Exercise: Beginning with the line that holds "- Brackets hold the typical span", copy each line to the end of the records exactly, except the pictures.

Data records
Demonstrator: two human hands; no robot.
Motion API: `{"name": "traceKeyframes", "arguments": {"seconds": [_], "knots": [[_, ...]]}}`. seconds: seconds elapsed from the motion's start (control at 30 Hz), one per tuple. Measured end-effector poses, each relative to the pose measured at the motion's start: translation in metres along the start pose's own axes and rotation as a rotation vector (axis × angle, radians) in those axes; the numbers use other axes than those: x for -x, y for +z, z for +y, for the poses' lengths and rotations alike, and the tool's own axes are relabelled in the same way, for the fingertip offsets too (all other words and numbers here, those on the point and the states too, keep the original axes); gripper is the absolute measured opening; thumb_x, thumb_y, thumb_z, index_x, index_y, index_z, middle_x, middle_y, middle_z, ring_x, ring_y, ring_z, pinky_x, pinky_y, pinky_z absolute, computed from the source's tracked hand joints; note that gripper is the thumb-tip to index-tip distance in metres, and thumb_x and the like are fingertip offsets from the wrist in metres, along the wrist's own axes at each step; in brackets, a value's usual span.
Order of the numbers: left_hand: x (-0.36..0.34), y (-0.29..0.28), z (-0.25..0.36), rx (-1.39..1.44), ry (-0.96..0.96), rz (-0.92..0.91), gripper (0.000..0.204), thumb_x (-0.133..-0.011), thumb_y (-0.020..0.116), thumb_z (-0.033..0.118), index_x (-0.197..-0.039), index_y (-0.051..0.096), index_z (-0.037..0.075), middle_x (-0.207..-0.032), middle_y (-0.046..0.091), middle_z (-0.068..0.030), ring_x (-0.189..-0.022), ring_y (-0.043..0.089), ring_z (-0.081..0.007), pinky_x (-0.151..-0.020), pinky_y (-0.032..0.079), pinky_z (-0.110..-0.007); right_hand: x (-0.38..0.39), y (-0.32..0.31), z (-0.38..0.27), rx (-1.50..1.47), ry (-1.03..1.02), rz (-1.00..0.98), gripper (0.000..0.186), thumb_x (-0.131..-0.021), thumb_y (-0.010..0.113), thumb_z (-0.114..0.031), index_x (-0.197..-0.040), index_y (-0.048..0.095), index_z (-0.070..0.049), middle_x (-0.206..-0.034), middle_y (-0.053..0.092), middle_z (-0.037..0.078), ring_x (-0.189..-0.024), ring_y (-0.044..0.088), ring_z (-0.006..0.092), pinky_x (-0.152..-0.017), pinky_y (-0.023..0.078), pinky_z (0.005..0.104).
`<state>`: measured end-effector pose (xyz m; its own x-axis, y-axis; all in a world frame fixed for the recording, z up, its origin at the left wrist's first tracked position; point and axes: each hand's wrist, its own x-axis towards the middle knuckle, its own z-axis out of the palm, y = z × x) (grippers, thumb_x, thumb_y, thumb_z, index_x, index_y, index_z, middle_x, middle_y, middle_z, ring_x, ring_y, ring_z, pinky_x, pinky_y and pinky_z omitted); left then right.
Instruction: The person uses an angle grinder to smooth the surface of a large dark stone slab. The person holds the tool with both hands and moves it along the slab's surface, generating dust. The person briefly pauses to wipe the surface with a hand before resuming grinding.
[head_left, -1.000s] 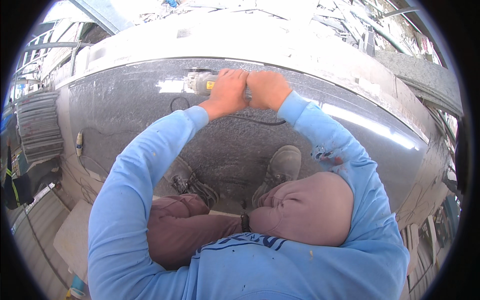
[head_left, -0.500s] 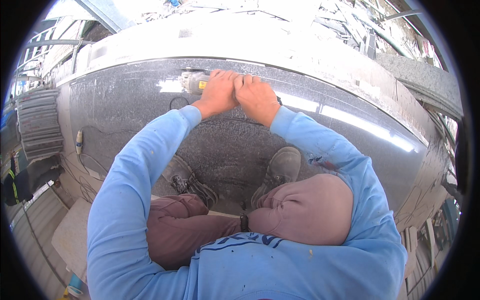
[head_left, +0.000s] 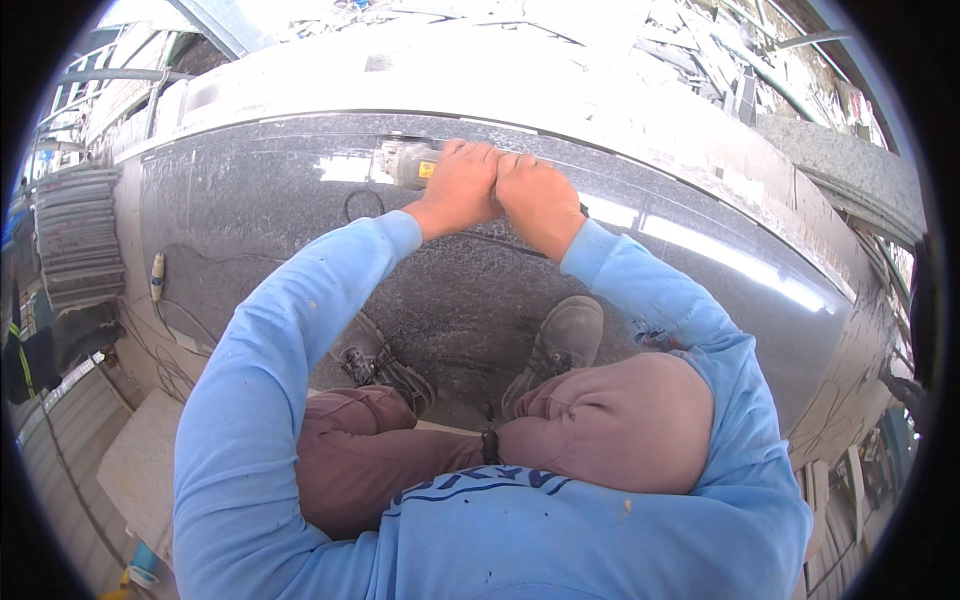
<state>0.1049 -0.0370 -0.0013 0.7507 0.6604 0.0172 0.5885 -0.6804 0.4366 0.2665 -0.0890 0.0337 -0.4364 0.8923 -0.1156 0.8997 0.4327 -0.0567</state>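
Both of my hands are closed round an angle grinder (head_left: 408,163) with a metal head and a yellow label. My left hand (head_left: 458,190) grips its body just behind the head. Right beside it, touching, my right hand (head_left: 540,205) wraps the rear part, most of which the fingers hide. The grinder's head is at the far edge of a dark, dusty stone slab (head_left: 250,210); a thin edge of its disc shows, and I cannot tell whether it touches the stone. A black cable loop (head_left: 363,206) lies near the tool.
My shoes (head_left: 565,335) rest on the slab below the grinder. At the left are a cable connector (head_left: 157,277) with loose cords and a stack of grey strips (head_left: 78,245). A pale ledge (head_left: 500,85) runs beyond the slab, with stone scraps past it. Light reflections streak the surface.
Both hands and the grinder have shifted a little to the right along the slab's far edge. My grip looks the same.
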Motion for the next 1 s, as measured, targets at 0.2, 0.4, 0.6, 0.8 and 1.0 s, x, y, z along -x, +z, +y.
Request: {"name": "traceKeyframes", "arguments": {"seconds": [0.2, 0.4, 0.6, 0.8, 1.0], "knots": [[0.000, 0.004, 0.002, -0.001, 0.015, 0.023, 0.043, -0.075, 0.081, 0.025, -0.110, 0.065, 0.005, -0.105, 0.068, -0.0110, -0.106, 0.063, -0.0267, -0.101, 0.040, -0.042, 0.003, -0.007, -0.008, 0.033, 0.094, 0.009, 0.025, -0.080, 0.072, -0.007, -0.101, 0.063, 0.002, -0.088, 0.068, 0.012, -0.083, 0.070, 0.0222, -0.068, 0.059, 0.0319], [0.000, 0.004, -0.003, 0.003, -0.011, 0.006, 0.044, -0.076, 0.081, 0.025, -0.113, 0.064, 0.006, -0.105, 0.067, -0.0107, -0.106, 0.063, -0.0281, -0.104, 0.039, -0.045, -0.004, 0.007, -0.008, 0.056, 0.071, 0.038, 0.025, -0.080, 0.073, -0.008, -0.101, 0.064, 0.001, -0.088, 0.068, 0.009, -0.085, 0.069, 0.0205, -0.071, 0.059, 0.0319], [0.006, 0.008, -0.012, -0.058, -0.024, 0.022, 0.045, -0.076, 0.080, 0.024, -0.114, 0.063, 0.006, -0.106, 0.064, -0.0102, -0.107, 0.060, -0.0288, -0.103, 0.038, -0.045, -0.013, 0.013, -0.004, 0.010, -0.027, 0.026, 0.027, -0.080, 0.072, -0.004, -0.104, 0.062, 0.003, -0.092, 0.069, 0.015, -0.085, 0.072, 0.0258, -0.069, 0.060, 0.0327], [0.012, 0.012, -0.012, -0.121, -0.071, 0.074, 0.044, -0.078, 0.079, 0.026, -0.112, 0.061, 0.006, -0.105, 0.063, -0.0100, -0.106, 0.059, -0.0283, -0.099, 0.039, -0.044, -0.014, -0.005, -0.009, -0.070, 0.046, -0.058, 0.026, -0.084, 0.069, -0.002, -0.107, 0.059, 0.006, -0.095, 0.070, 0.019, -0.092, 0.073, 0.0296, -0.076, 0.062, 0.0346], [0.007, 0.010, -0.005, -0.006, -0.030, 0.095, 0.043, -0.075, 0.080, 0.022, -0.111, 0.061, 0.006, -0.102, 0.062, -0.0107, -0.101, 0.059, -0.0311, -0.091, 0.042, -0.044, -0.004, 0.004, -0.001, -0.113, 0.060, -0.034, 0.028, -0.084, 0.071, -0.005, -0.108, 0.061, 0.005, -0.096, 0.070, 0.017, -0.091, 0.071, 0.0274, -0.076, 0.061, 0.0351]]}}
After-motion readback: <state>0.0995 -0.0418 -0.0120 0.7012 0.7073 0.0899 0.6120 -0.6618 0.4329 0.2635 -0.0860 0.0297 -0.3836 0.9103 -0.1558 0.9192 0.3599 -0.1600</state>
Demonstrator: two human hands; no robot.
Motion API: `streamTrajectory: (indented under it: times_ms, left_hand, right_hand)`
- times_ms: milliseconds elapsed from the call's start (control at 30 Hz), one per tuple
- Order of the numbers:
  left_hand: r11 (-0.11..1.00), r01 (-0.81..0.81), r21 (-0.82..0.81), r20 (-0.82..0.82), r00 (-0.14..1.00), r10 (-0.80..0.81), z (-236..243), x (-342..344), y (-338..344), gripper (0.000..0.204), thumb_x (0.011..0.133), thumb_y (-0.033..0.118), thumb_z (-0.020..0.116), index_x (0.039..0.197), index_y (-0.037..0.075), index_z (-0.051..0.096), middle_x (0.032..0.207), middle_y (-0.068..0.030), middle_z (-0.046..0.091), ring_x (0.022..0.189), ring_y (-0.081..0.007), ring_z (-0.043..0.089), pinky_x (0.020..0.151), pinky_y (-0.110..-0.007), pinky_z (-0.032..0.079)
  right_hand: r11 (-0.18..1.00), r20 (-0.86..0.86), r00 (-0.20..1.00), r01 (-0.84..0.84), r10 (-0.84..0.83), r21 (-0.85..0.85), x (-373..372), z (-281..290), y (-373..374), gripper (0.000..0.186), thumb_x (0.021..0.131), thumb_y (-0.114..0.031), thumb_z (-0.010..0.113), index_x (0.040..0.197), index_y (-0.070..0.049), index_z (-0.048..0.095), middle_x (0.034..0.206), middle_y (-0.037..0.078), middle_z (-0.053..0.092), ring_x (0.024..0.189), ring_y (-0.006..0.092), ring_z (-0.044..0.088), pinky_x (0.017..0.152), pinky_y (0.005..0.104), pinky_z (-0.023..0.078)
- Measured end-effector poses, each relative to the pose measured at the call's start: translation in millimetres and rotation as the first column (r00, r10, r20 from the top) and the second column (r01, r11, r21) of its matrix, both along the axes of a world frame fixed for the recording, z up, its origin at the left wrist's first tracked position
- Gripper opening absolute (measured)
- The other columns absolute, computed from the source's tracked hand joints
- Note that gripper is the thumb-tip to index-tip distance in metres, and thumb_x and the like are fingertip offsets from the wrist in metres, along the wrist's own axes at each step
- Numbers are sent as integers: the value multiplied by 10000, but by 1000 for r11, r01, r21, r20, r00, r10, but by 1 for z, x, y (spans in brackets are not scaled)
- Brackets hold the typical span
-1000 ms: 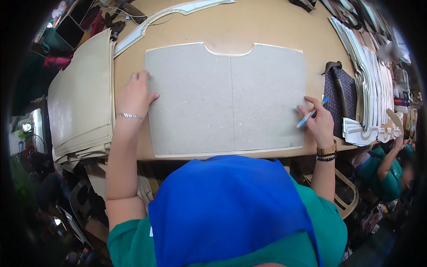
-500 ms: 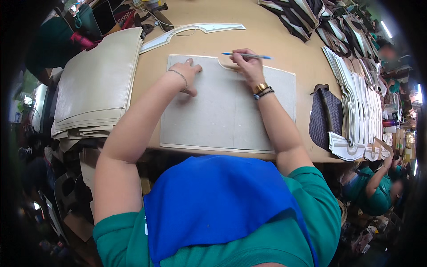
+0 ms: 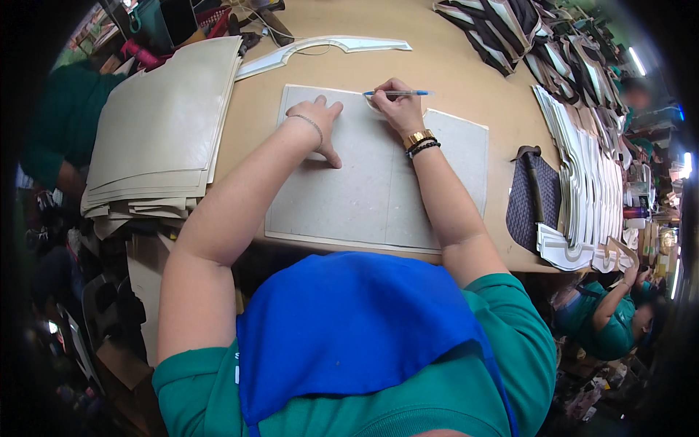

Written response:
- Brackets hold the typical span
-1000 ms: 
-500 ms: 
+0 ms: 

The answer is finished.